*EXTRACTED MATERIAL*:
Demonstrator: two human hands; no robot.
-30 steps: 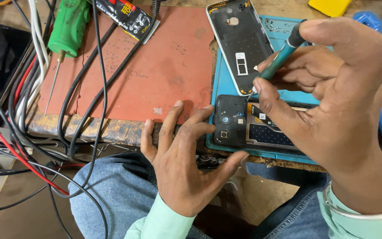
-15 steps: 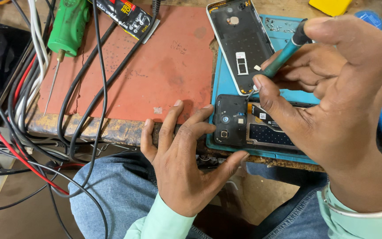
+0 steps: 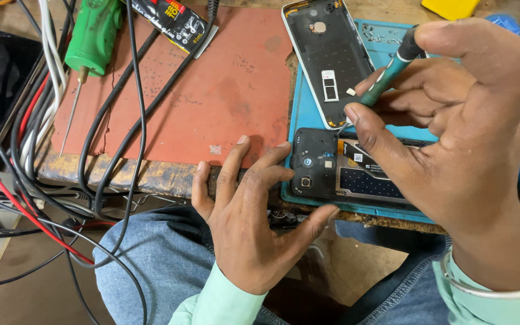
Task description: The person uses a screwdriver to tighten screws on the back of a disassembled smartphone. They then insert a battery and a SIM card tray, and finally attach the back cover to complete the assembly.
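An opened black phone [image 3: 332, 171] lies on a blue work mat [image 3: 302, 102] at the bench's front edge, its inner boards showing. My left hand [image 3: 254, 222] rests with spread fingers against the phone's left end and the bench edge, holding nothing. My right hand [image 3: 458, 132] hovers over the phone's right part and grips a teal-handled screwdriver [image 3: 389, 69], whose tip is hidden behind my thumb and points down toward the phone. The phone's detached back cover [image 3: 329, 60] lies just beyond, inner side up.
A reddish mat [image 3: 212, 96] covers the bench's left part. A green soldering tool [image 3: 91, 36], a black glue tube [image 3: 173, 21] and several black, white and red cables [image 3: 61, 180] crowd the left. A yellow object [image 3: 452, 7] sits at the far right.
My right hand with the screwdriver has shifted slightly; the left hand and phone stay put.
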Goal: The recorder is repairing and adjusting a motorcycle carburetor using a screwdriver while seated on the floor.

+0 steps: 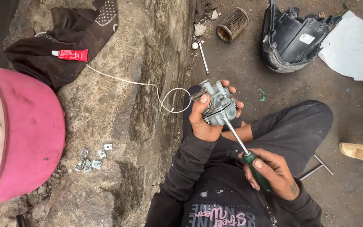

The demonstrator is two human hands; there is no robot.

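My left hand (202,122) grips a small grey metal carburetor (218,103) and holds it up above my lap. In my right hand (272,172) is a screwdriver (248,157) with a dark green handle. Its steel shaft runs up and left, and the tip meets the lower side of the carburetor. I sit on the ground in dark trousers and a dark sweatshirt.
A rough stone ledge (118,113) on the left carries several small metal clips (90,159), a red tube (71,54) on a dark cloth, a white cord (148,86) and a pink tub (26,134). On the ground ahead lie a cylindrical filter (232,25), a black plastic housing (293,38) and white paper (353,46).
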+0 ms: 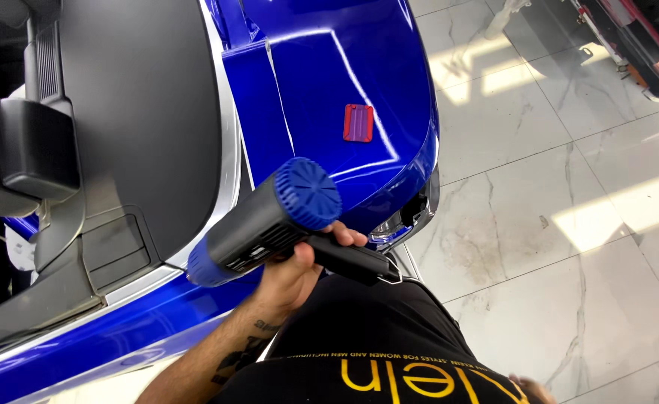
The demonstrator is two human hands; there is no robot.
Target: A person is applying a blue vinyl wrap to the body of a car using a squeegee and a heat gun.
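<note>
Black shirt (367, 337) with yellow lettering fills the bottom of the view, closest to the lens. Just above it, the left hand (296, 273) has its fingers clenched around the black handle of a heat gun (266, 224); forearm runs down to the lower left. Heat gun: dark grey body, blue rear cap with a slotted round disc facing up, blue collar at the nozzle end. Nozzle points down-left, toward the silver trim strip (228, 135) and the glossy blue car panel (344, 67).

Right hand (528, 389) only just in view at the bottom edge, beside the shirt; mostly cut off, cannot tell whether the fingers are released or closed.

Small red rectangular reflector (358, 123) sits on the blue panel, well apart from the gun. Matte black trim (135, 112) covers the upper left. White marble tile floor (569, 209) to the right, with bright light patches. No containers in view.
</note>
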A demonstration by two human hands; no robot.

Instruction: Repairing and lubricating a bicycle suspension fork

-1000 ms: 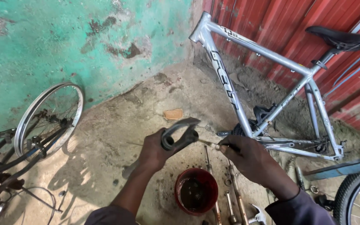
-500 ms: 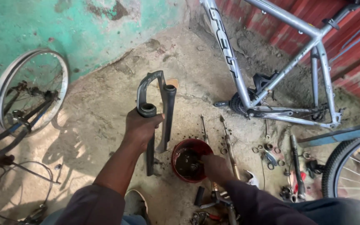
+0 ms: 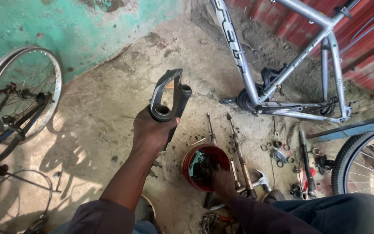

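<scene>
Now the left hand (image 3: 152,132) is wrapped tight around the dark bike fork (image 3: 169,102), which sticks up above the fist, its two round tube ends just over the fingers. Lower and to the right, the right hand (image 3: 221,182) dips into the red bowl (image 3: 193,161); whether it grips anything cannot be told. A moment ago that hand was only at the bowl's edge.
</scene>
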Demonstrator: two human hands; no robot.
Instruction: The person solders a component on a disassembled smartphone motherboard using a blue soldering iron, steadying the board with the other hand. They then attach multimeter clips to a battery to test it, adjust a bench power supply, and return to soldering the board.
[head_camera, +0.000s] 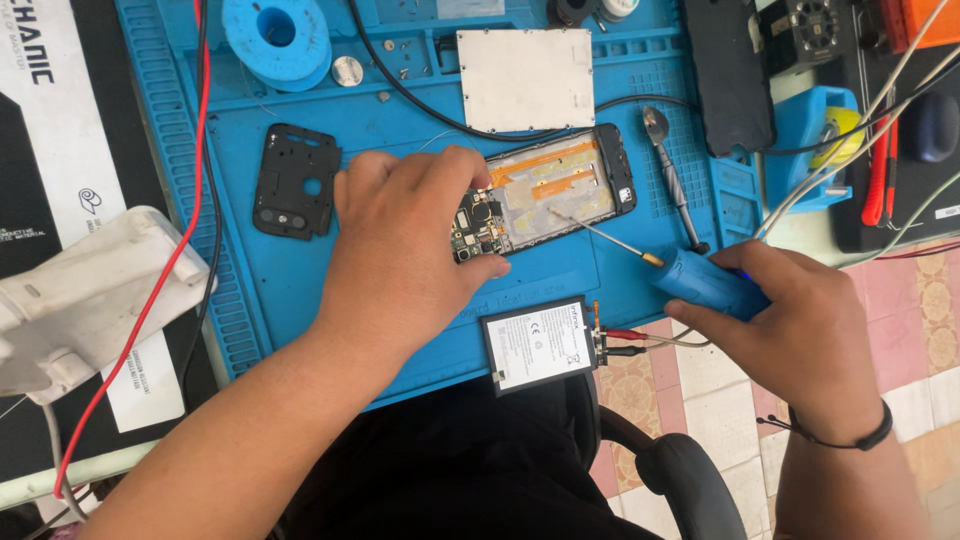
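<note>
The opened phone (545, 190) lies near the middle of the blue mat (400, 135), back cover off, its circuit board exposed at the left end. That end is pinned down by the left hand (405, 250), fingers curled over the frame. A blue-handled screwdriver (690, 278) is gripped in the closed right hand (800, 330), its tip resting on the phone's inner plate. The driver is best kept in line with the screw and pressed lightly, judged from the slanted shaft. A battery (538, 345) sits at the mat's front edge.
</note>
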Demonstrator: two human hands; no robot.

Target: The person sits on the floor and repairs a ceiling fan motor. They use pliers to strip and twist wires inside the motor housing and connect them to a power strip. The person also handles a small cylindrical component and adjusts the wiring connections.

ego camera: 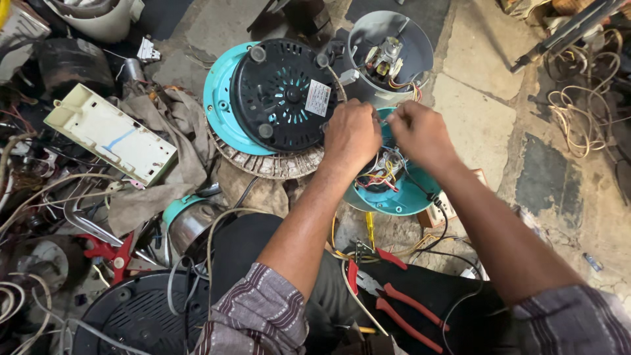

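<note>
While knuckles are hiding the fingertips, left hand (353, 135) and right hand (419, 133) are pinching thin wires (383, 172) | grip partly obscured | teal housing (402, 197) half covered.

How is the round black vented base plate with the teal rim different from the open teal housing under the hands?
The black vented base plate is closed and shows rubber feet and a white label, while the open teal housing exposes coloured wires. The plate lies untouched to the left; the housing sits beneath the left hand and right hand, which pinch wires above it. The plate looks larger. Both are round with teal plastic.
</note>
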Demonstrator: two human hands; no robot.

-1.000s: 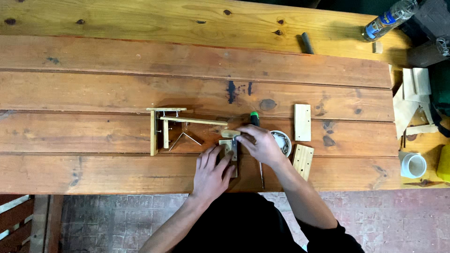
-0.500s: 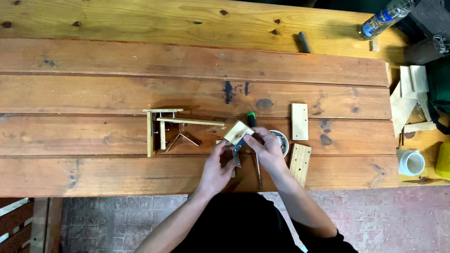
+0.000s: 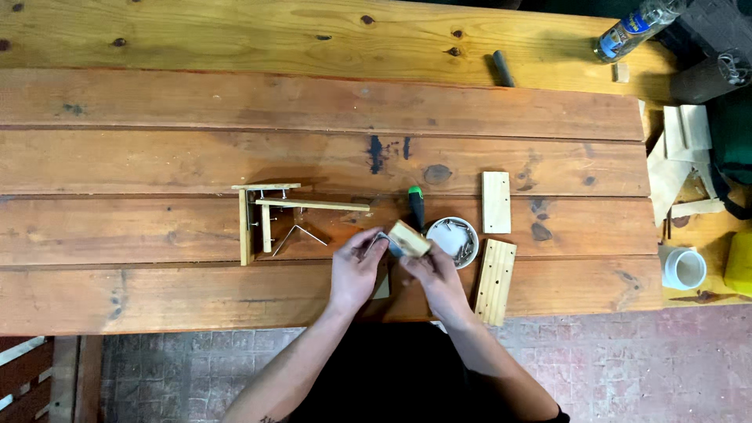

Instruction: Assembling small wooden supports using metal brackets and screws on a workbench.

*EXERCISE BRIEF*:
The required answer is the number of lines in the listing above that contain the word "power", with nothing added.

*RESULT FOR THIS TASK*:
2